Spreading out genservers on hosts of different flavour

markusgod · October 27, 2024, 11:30pm

I was reading Discord’s engineering write-ups, and while the fanout of Sessions and Guilds seems straightforward at a high level, I am now curious about some details. Since they are running BEAM VM instances and using a Guild process as a stateful container for server information, what happens if a Guild process crashes? What if a node holding multiple Guild processes crashes? Did they also write a Kubernetes-like process manager for BEAM that will spread out Guilds across the cluster? Are there any Elixir/Erlang/OPT built-in constructs for such tasks? I’m sorry if it sounds too much about Discord, this is just the closest point of reference for my right now, but I want to understand if app is fully conformant to such actor model, how orchestration should be built.

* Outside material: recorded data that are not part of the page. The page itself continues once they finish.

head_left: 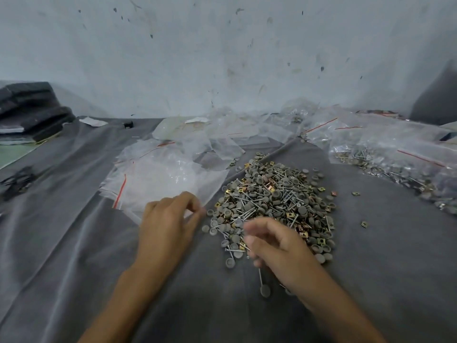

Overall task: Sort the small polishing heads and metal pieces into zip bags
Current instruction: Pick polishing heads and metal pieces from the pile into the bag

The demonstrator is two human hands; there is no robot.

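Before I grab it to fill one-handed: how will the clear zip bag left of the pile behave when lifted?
Probably floppy: the zip bag is thin, wrinkled film lying slack on the grey cloth. Likely light, so a push would bunch or slide it. Being that limp, its mouth probably sags shut unless held.

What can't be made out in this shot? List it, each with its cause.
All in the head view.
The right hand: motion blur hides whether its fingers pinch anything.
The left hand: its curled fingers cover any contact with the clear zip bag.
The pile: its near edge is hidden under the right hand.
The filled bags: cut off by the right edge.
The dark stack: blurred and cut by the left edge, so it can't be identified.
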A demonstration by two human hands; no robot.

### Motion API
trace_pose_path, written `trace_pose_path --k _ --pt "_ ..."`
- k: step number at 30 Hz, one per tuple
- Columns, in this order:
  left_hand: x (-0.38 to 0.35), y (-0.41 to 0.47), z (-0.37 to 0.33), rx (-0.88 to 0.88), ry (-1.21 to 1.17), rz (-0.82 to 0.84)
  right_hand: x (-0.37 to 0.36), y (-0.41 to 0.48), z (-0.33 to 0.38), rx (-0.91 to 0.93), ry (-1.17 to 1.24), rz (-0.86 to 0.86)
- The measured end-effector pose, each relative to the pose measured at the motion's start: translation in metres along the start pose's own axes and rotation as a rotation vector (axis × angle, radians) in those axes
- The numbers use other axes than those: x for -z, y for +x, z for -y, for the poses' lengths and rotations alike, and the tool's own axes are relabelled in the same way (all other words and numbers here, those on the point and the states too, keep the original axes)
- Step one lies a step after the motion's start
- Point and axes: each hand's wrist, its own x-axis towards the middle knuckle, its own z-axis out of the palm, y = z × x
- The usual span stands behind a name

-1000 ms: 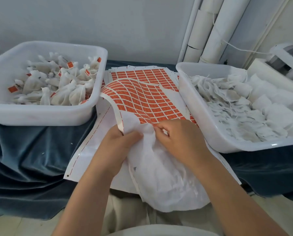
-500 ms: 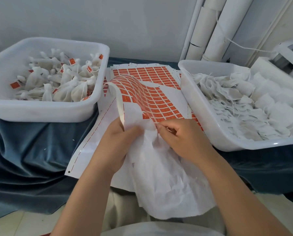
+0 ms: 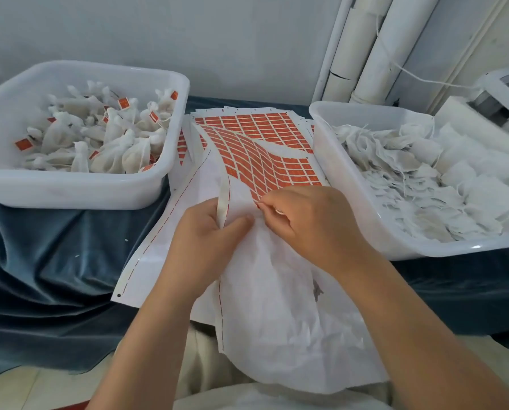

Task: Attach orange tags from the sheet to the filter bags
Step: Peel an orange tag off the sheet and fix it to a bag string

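Gripping the lifted edge of the tag sheet point(image 3: 256, 161) with the left hand point(image 3: 206, 241), thumb on top, and pinching an orange tag point(image 3: 256, 198) with the right hand point(image 3: 309, 220). Tagged filter bags point(image 3: 108, 137) in the tub point(image 3: 70, 196) left of the hands - plain filter bags point(image 3: 425, 179) in the other tub point(image 3: 377, 226), right of them.

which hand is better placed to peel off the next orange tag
Right, probably. The right hand has its fingertips pinching at the nearest row of orange tags on the lifted sheet, while the left hand grips the sheet's white edge strip, holding it steady.
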Motion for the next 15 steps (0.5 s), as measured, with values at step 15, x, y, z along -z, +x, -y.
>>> trace_pose_path --k 15 --pt "0.0016 -0.0001 -0.0021 -0.026 0.122 0.058 0.0026 0.0008 -0.0090 0.055 0.077 0.087"
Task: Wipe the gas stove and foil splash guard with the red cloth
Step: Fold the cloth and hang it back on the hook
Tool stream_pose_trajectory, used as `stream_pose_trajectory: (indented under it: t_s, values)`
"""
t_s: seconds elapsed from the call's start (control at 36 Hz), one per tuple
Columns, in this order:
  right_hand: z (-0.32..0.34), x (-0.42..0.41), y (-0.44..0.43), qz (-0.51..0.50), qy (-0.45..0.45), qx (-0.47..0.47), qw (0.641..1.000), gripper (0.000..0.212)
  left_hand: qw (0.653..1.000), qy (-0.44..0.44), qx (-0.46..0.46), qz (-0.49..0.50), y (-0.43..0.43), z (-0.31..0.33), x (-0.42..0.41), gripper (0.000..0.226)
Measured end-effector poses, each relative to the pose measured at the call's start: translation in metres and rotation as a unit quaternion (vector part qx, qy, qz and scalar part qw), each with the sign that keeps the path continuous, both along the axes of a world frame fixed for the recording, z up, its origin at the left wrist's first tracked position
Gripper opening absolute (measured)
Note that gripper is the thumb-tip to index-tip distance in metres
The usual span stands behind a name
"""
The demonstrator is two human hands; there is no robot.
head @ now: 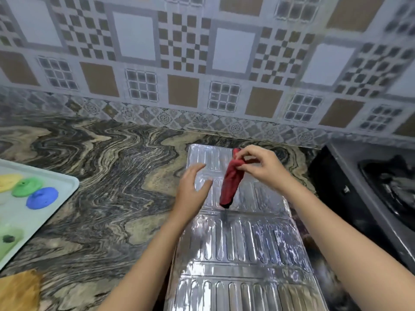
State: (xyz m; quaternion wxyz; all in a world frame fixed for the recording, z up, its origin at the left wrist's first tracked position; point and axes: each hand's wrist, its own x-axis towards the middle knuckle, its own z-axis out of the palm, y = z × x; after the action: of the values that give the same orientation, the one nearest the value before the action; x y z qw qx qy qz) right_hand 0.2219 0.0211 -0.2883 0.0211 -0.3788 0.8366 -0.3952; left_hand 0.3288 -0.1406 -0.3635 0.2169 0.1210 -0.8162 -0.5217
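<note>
While the right hand (258,163) pinches the red cloth (231,180) above the foil guard (242,243) at centre frame, the left hand (193,189) hovers open, holding nothing.

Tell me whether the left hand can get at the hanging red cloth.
Probably yes: the left hand hovers open beside the red cloth, which dangles from the right hand over the foil splash guard, nothing between.
</note>
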Motion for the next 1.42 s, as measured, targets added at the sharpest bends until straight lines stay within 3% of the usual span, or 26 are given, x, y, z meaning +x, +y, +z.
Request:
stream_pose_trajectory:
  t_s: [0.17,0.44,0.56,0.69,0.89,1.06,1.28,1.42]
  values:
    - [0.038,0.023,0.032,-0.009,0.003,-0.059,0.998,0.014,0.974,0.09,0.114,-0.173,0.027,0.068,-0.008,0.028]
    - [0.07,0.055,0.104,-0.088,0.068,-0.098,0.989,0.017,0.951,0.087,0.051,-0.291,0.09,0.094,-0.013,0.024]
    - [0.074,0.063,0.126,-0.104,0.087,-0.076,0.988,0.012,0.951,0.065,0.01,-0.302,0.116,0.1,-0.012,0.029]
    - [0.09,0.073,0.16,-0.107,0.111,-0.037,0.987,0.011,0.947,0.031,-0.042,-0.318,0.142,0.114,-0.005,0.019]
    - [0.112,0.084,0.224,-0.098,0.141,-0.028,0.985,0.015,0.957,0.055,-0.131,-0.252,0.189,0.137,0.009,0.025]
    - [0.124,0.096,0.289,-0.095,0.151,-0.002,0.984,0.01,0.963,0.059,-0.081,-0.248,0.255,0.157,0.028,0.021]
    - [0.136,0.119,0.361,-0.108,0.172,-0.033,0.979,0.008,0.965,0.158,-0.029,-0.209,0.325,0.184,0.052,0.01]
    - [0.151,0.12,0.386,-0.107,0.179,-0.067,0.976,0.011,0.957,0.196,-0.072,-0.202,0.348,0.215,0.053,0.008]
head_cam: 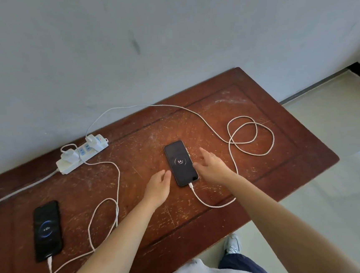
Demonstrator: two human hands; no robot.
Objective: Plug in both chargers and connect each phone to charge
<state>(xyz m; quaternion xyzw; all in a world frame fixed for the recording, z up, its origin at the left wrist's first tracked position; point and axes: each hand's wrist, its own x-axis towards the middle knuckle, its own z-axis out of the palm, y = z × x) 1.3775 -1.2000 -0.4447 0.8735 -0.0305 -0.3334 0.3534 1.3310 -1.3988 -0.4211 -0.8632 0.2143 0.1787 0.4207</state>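
Observation:
A white power strip [72, 164] lies at the table's back left with two white chargers [69, 155] [92, 139] plugged in. One dark phone [181, 163] lies mid-table, its screen showing 54 %, with a white cable [215, 206] in its near end. A second dark phone [47, 230] lies front left, a charging ring lit on its screen and a cable [49, 261] plugged in. My left hand [159, 187] rests just left of the middle phone, fingers apart, holding nothing. Just right of that phone, my right hand [213, 167] is open, fingers spread beside its edge.
The worn brown wooden table [265, 172] stands against a grey wall. Loose cable loops [250, 135] lie at the right, another loop [103, 221] near my left forearm. The strip's own cord [16, 192] runs off left. Pale floor and a white shoe [233, 243] lie beyond the near edge.

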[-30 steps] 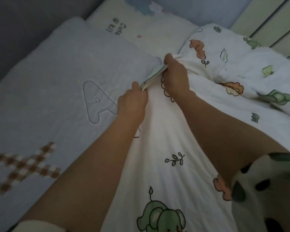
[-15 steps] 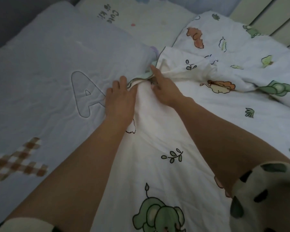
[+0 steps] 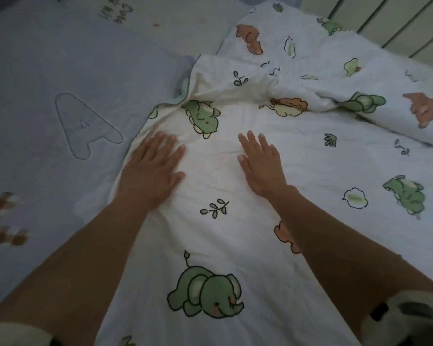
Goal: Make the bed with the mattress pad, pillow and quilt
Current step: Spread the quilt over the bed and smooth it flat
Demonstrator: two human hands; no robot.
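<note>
Head view: left hand [image 3: 151, 171] and right hand [image 3: 260, 163], fingers spread flat, press quilt [image 3: 210, 236] smooth; bunching at two o'clock.

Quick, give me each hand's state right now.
Left hand: open, fingers straight, pressing flat on the white animal-print quilt, no grip.
Right hand: open, fingers spread, palm flat on the same quilt.

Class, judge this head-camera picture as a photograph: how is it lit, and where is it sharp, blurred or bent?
Head view: dim, bluish light, no glare; the elephant print on the quilt is sharp; the checked patch at the left edge is smeared, the left hand soft at its fingertips; the slats top right fan out, perhaps lens distortion.
</note>
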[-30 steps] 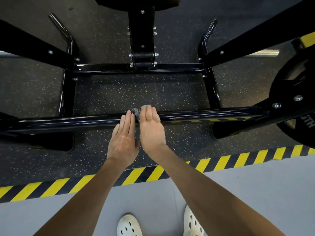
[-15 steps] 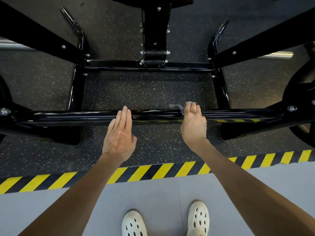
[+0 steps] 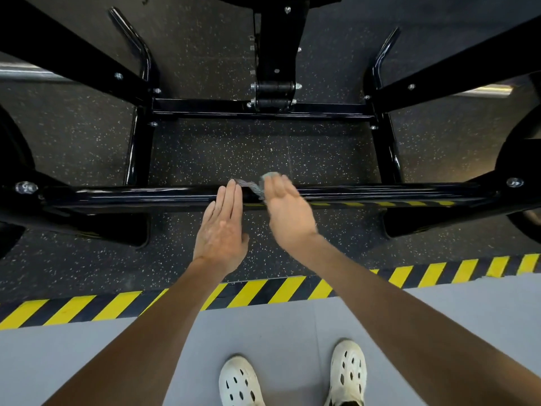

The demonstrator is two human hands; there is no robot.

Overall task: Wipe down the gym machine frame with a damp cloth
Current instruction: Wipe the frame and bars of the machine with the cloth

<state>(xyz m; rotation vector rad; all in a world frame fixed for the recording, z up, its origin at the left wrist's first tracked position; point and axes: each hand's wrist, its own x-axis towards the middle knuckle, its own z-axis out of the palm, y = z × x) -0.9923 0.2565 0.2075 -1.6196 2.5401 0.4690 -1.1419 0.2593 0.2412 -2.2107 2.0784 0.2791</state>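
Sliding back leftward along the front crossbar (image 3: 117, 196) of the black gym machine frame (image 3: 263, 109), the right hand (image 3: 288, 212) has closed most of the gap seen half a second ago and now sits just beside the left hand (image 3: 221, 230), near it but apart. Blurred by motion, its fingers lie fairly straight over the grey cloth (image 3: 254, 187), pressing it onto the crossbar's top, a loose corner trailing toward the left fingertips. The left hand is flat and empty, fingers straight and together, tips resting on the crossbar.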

RudManusachi · October 28, 2024, 5:19am

Hi, Mark !

I think there are couple of orthogonal questions.

I don’t know exactly how it’s setup for discord, so the following are just an assumption.

what happens if a Guild process crashes?

I would expect that the Guild process is supervised, and it will get restarted according to the strategy.
User sessions connected to Guild might somehow monitor Guild process, so they are notified about the fact that it was crashed/restarted… and reestablish the connection after the restart. OR something like a :pg (process group) is used to determine members etc.

What if a node holding multiple Guild processes crashes? Did they also write a Kubernetes-like process manager for BEAM that will spread out Guilds across the cluster?

Well… if Erlang node crashes - then yeah… as far as I know that’s on K8s to restart it… how they distributed those nodes across cluster is more of that DevOps setup.

Are there any Elixir/Erlang/OPT built-in constructs for such tasks?

AFAIK, no, that’s a different layer of infrastructure.

Maybe this article could shed some more light

markusgod · October 28, 2024, 6:55am

Thank you, for the explanations! This is indeed a bunch of semi-related questions, that are probably more related to system design using actor model.
The main bottleneck in their design as I understand a “guild”, a genserver that can have from a couple, up to 5 million users, so I wonder they distribute them across physical servers. there are several dimensions of the hash-ring spread, but they are probably doing some smart placing based on the size to maximise utilisation. So you can have hundreds of small genservers on one node, and just a couple of big ones on another, that what I meant by k8s-like, but this is very bad analogy.

cmo · October 28, 2024, 10:50am

You can have a backup running in another location that monitors a process and takes over when it crashes.

This is a good watch: https://m.youtube.com/watch?v=pQ0CvjAJXz4

markusgod · October 28, 2024, 3:43pm

Is there a way to monitor resource usage by a GenServer?